If social media are to be believed, ISIS will debut its gold currency in about three more weeks.
The 5 first tipped you off to ISIS’ plans last November. Now its supporters are showing pictures of a 1-dinar gold coin with wheat on it and a 5-dinar coin with a world map. Not dissimilar from the first pictures that surfaced last year.
We still don’t know where the gold will come from to back this currency, although we’ve seen suggestions there was some gold to be had when ISIS captured the Iraqi central bank’s offices in Mosul last year.
In any event, we’re told the currency’s debut is set to coincide with the end of Ramadan on July 17. If it really does come about, we reiterate the warning we shared last year: “What better way for Western authorities to discredit gold. ‘Terrorist coinage!'”
Texans, take note with your new gold depository. Heh…
“Dave, suggest you Google ‘Jade Helm’ and go to Wikipedia’s explanation,” writes a reader from Texas weighing in on our Texas gold-and-secession thread.
“Yes, yes, I heartily concur,” writes a reader replying to Monday’s episode.
Then, a reader took us to task for using the term “crony capitalism,” saying it corrupted the noble term “capitalism.” We suggested, along with the Future of Freedom Foundation’s Sheldon Richman, that we’re better off junking the term “capitalism” altogether in favor of “the free market.”

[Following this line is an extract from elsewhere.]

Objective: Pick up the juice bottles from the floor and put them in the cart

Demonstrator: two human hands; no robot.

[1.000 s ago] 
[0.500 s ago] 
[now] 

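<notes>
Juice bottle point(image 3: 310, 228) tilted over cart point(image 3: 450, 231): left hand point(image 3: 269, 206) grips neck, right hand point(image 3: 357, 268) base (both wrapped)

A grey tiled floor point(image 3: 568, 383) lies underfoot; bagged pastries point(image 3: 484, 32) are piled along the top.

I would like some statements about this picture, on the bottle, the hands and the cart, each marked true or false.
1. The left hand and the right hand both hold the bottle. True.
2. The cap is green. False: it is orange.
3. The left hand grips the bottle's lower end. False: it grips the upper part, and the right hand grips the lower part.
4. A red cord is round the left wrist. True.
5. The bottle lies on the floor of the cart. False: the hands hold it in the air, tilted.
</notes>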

“We are free marketeers,” our correspondent today continues, “so the free market is the way to go. It’s important. Thanks for posting Richman’s viewpoint.”
“Upon further reflection,” writes another, “I think the best substitute for ‘crony capitalism’ is ‘parasitic cronyism.’ Parasites feed off the living, and these people are feeding off of the taxpayers, consumers and other producers.”

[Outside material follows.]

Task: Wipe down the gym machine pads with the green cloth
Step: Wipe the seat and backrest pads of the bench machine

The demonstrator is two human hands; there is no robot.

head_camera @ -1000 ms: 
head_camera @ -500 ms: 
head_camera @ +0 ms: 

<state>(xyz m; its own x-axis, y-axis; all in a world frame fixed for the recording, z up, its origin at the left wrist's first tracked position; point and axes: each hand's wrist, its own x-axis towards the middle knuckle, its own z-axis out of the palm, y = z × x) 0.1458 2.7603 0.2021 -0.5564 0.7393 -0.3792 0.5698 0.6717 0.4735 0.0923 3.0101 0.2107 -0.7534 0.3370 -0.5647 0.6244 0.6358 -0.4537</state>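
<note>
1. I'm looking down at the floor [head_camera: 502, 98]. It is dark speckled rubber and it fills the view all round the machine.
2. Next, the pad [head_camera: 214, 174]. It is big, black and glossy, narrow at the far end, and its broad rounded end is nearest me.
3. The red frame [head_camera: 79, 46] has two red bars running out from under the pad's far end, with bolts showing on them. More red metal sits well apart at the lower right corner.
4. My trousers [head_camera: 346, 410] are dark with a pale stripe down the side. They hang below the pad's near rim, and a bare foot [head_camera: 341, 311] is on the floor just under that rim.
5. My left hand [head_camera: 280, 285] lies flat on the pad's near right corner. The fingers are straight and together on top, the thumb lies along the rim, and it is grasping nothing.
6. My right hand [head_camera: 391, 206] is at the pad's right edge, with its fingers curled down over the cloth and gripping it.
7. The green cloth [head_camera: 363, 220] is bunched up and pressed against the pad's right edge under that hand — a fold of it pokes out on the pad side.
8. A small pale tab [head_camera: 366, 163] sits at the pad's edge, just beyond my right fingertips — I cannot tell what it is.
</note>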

“Your litany of government expenditures yesterday,” a reader writes, “lists ‘bombers, food stamps, hookers for Secret Service agents, whatever.’
“No mention of the Raisin Administrative Committee? That wild pig of a bureaucracy has ravaged California raisin growers for too long now. It cannot sink back into anonymity until its funding is tapered to zero.”

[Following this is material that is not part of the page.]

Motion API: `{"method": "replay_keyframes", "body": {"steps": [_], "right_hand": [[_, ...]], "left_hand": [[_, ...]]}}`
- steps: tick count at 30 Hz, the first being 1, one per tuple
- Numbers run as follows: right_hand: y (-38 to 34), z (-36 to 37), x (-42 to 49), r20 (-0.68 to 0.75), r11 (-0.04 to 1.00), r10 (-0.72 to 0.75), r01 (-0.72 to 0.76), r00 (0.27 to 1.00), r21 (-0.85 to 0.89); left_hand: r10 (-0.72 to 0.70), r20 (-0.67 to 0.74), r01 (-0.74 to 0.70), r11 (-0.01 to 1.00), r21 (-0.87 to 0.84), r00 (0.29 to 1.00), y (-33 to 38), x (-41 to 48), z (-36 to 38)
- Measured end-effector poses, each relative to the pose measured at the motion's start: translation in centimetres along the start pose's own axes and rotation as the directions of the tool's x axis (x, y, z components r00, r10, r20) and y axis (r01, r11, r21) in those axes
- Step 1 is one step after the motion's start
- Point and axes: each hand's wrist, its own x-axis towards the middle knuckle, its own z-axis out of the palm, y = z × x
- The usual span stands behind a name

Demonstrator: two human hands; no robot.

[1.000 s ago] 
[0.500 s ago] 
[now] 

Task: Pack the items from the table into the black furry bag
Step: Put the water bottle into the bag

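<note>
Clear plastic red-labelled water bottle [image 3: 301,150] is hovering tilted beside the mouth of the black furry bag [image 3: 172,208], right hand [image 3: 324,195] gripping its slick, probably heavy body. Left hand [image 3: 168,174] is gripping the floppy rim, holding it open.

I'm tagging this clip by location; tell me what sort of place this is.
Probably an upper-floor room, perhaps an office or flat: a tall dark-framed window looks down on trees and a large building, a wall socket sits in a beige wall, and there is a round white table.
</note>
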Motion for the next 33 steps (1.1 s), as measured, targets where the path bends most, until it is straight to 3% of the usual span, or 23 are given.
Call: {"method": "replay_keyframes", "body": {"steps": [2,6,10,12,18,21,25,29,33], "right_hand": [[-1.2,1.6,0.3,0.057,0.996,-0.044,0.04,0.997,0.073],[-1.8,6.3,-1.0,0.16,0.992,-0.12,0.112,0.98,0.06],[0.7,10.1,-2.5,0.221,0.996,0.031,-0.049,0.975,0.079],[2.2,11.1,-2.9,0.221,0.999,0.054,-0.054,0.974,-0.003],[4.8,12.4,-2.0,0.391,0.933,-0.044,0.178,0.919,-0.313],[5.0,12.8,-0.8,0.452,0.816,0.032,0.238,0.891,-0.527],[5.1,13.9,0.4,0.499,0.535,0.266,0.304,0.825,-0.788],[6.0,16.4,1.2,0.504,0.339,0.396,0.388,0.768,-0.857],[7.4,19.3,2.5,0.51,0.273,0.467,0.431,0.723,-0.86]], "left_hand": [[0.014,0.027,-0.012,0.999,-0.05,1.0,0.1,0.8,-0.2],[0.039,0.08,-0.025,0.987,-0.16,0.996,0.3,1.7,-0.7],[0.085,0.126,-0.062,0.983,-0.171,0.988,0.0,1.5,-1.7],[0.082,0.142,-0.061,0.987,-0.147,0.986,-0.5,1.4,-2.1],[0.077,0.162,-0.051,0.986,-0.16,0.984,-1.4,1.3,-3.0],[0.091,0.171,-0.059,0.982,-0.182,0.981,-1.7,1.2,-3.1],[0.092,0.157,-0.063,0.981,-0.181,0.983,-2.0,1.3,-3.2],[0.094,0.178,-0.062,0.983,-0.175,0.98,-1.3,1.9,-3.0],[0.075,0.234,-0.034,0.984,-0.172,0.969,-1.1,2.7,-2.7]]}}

The 5: Heh. That would have been a fine inclusion, seeing as it also figured into yesterday’s episode of The 5. For that matter, the entire Agriculture Department.
Another reader wrote in with a brief emendation about the Supreme Court raisin ruling, saying the justices ruled 8-1. OK, we’ll go along with that. The five Republican appointees formed a majority. Three of the Democrats concurred, but they felt the plaintiffs were not entitled to compensation. Only Justice Sonia Sotomayor sided with the feds across the board.
The 5 Min. Forecast
P.S. Last week, we sent you an email with the subject line, “‘I bet this gets taken down immediately…'”
It was about a video that had disappeared from the Internet… only to later resurface.
Writes a reader, “The reason it was taken down? It’s an assault on everyone’s intelligence!”
Ouch. We leave it to you, dear reader, to decide that one.